People with pathological or iatrogenic immunosuppression

People with primary immunodeficiencies

People with primary immunodeficiencies are prone to foodborne infections (Dropulic and Lederman, 2009). For example, recurrent or chronic diarrhoea was reported in 118/252 patients (47%) with common variable immunodeficiency with hypogammaglobulinemia in France; the pathogens detected most frequently were Giardia, Campylobacter, and Salmonella (Oksenhendler et al., 2008). In the United States, nontyphoidal salmonellas were the main cause of bacteraemia in a group of patients with chronic granulomatous disease (cited in Gordon, 2008).

Transplant recipients and cancer patients

The risk of infection in transplant recipients arises from the immunosuppressive treatment to prevent tissue or organ rejection, and prophylactic antimicrobial treatment is given (Rubin et al., 1999).
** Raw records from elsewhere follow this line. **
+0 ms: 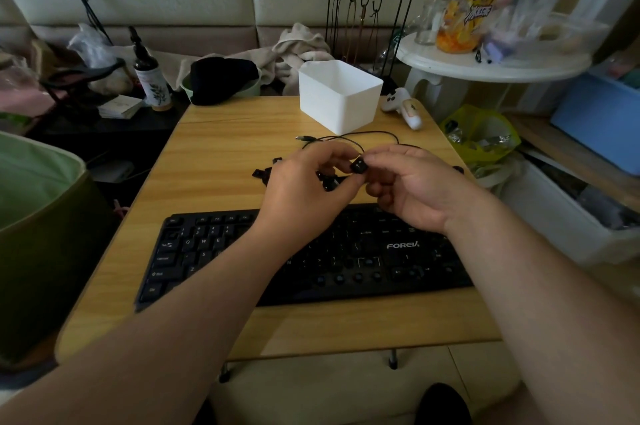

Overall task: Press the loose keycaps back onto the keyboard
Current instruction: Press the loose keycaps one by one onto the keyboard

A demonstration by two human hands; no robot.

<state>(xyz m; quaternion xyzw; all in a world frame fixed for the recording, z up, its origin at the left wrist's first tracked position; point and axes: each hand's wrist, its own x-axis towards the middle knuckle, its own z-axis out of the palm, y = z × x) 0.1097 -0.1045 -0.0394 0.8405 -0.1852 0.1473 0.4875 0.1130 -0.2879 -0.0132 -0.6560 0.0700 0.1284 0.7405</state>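
Note:
A black keyboard (pixel 194 251) lies across the near part of the wooden table (pixel 214 154), with several bare switch stems showing along its lower right rows. Both hands hover above its far edge. My right hand (pixel 412 189) pinches a black keycap (pixel 358 166) between thumb and forefinger. My left hand (pixel 304 189) touches the same keycap with its fingertips and seems to hold another dark keycap (pixel 329 183) lower in its fingers. Several loose black keycaps (pixel 263 173) lie on the table just behind the left hand, partly hidden by it.
A white plastic bin (pixel 341 100) stands at the back of the table, with the keyboard's thin black cable (pixel 346 137) looped in front of it. A white game controller (pixel 403 105) lies at the back right. Clutter surrounds the table, with a green bin on the left.

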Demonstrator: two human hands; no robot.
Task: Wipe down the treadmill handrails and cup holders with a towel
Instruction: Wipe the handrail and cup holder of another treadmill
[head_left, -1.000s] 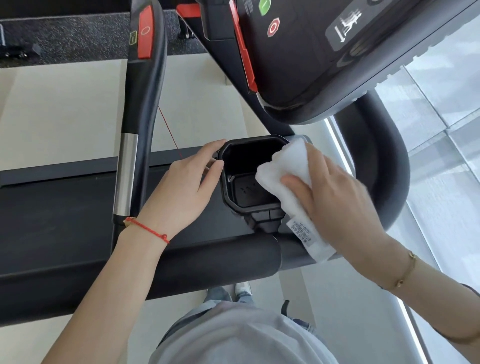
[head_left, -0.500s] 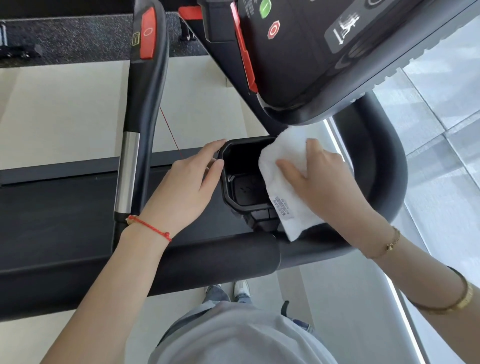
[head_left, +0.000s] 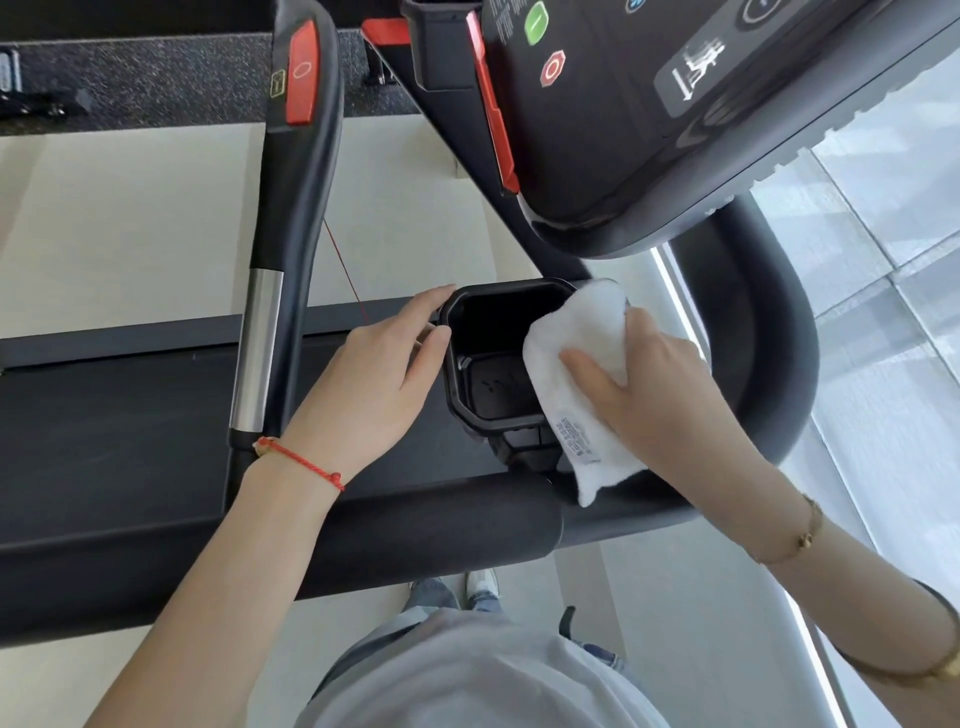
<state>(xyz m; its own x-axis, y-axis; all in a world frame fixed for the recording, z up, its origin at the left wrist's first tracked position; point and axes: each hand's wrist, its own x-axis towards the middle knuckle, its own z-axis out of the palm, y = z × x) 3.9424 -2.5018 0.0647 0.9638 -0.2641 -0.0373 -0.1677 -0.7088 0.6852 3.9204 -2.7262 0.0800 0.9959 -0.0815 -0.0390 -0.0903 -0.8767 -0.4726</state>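
Note:
A black cup holder (head_left: 470, 415) sits between the treadmill's handrails, below the console. My right hand (head_left: 660, 395) grips a white towel (head_left: 576, 358) and presses it over the holder's right rim; the thumb lies on top of the cloth and a care label hangs at its lower end. My left hand (head_left: 374, 384) rests on the holder's left rim with straight fingers. The padded front handrail (head_left: 415, 535) runs across just below both hands. The curved right handrail (head_left: 763, 338) bends round behind my right hand.
The console (head_left: 649, 104) with green and red buttons overhangs the cup holder from above. A left grip bar (head_left: 291, 208) with a red button and a silver sensor stands upright to the left. The black running belt (head_left: 104, 426) lies underneath. My feet show below the front rail.
My right hand has slid the towel up along the cup holder's right rim, away from the front handrail. My left hand has stayed on the left rim.

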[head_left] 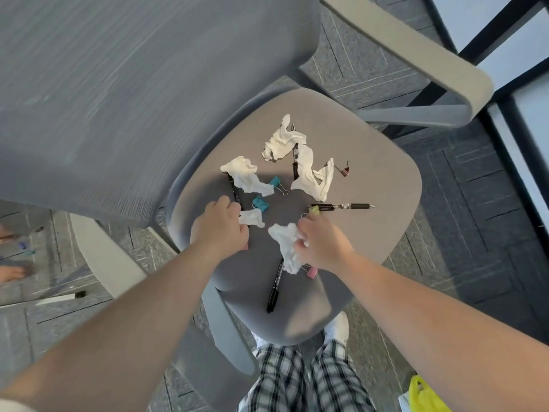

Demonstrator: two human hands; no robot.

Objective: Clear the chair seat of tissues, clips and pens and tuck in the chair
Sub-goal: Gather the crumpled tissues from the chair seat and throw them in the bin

In cancer patients chemotherapy and radiotherapy affect bone marrow cells and the gastrointestinal mucosa, causing myelosuppression and mucositis (Khan and Wingard, 2001; Dropulic and Lederman, 2009). Neutropenia and concomitant steroid treatment also increase susceptibility to infection.

Although transplant patients are susceptible to Listeria monocytogenes (Table 3), the reported incidence of listeriosis and other foodborne pathogens is low, but they can cause high mortality (Safdar et al., 2002; Rivero et al., 2003; del Pozo, 2008; Fernandez-Sabe et al., 2009). This low incidence may be due, in part, to the prophylactic use of trimethoprim-sulphamethoxazole (TMP-SMX) against Pneumocystis jiroveci pneumonia, but which also inhibits L. monocytogenes and Toxoplasma gondii. Cancer patients also show increased susceptibility to L. monocytogenes (Table 3). In England and Wales in 1999–2009 cancer patients accounted for more than one-third of non-pregnancy-associated listeriosis cases (Mook et al., 2011). Two patients with oral cancer developed listeriosis after eating large quantities of soft cheese to counteract severe mouth soreness (Morritt et al., 2002).

Table 3.

Relative Susceptibilities of Different Subpopulations to Listeriosis, Based on the Incidence of Listeriosis Cases (Outbreak and Sporadic) in These Groups in France in 1992 (WHO/FAO, 2004)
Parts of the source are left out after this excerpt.